According to Rivera, the gardens are an alternative to municipal efforts so that residents can mitigate the economic effects caused by the pandemic, nine months after the first case of COVID-19 was diagnosed in the area.

“If you produce chili peppers at home, you save going to buy it. If the person likes it and produces more, they can market it. This project is focused on food security and then, depending on their production, on reactivating the economy with a stimulus to entrepreneurship,” Rivera commented.

Seven of the gardens are already included in the 2021 budget and will be located on municipal land in each district of Nicoya. These lands will be donated to each community to develop the project.

The remaining three are intended for the San Blas Nursing Home, the Nicoyan Association of People with Disabilities (Asonipe) and the Nicoya Prison, according to information provided by Rivera.

“This isn’t something I thought up overnight. I visited producers and acquired a lot of knowledge of how planting is done at a high elevation like La Esperanza and also in the lowlands where heat prevails. The microclimates within Nicoya are a great wealth that we can take advantage of in these times,” the vice mayor said.

Pilot Plan in San Martin

The first garden will be located in the San Martin neighborhood. It will serve as a pilot plan to implement the other nine during next year’s rainy season.

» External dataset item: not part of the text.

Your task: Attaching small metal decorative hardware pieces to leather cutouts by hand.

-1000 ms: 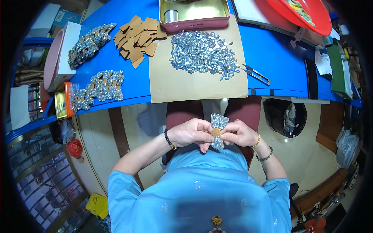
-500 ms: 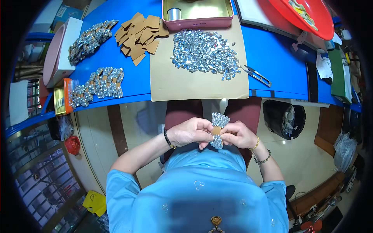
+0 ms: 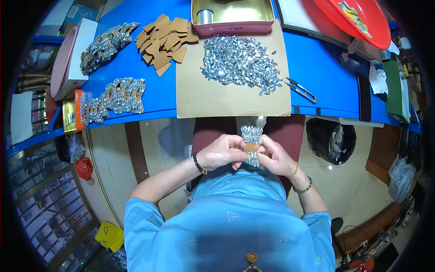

A month ago, the municipal lot, located one block north and one block east of the San Ambrosio Catholic Education Center, was an open-air garbage dump. “It was something horrid. They dumped everything! Couches, dead animals, mattresses, glass… It was a huge hideous heap,” said Tatiana Vargas, who lives in the San Martin neighborhood.

The municipality, together with a group of women, including Vargas, held an activity to clean up the lot, recover the public space and involve the community in developing the garden.

“Now it is very lovely. Everything is clear; as it had to be. The municipality is going to give us chain-link fencing and we want to hold an activity with food sales to buy the posts and fence in the land,” Vargas commented.

Fifteen women from the community lead the garden project in San Martin. They supported the vice mayor’s idea and now they work along with the municipality to implement it.

The community’s syndic (municipal representative), Jaqueline Zuñiga, is one of them.

Zuñiga believes that the garden can also benefit the families most affected by COVID-19. “We see that the garden can be a great benefit for the entire community. We have the idea that when the garden produces, a portion can be donated to the families of San Martin who need it,” she commented.

Tatiana and Jaqueline see the garden as a program for economic reactivation that will allow the women involved to put food on their tables, market part of the harvest and even create activities where neighbors can go and offer products from their entrepreneurial spirit.

Rivera, vice mayor of the municipality, hopes that it will be possible to open this garden before the end of the year or during the first few months of 2021.

Meanwhile, the municipality delivered 25 compost bins to families in Nicoya to promote soil fertilization, which will be used in the other gardens that, according to Rivera, will be ready in May 2021.

“I hope that people like the project and that they want to replicate it. Why not imagine a garden in each town? They will have my full support for that,” the vice mayor of Nicoya commented.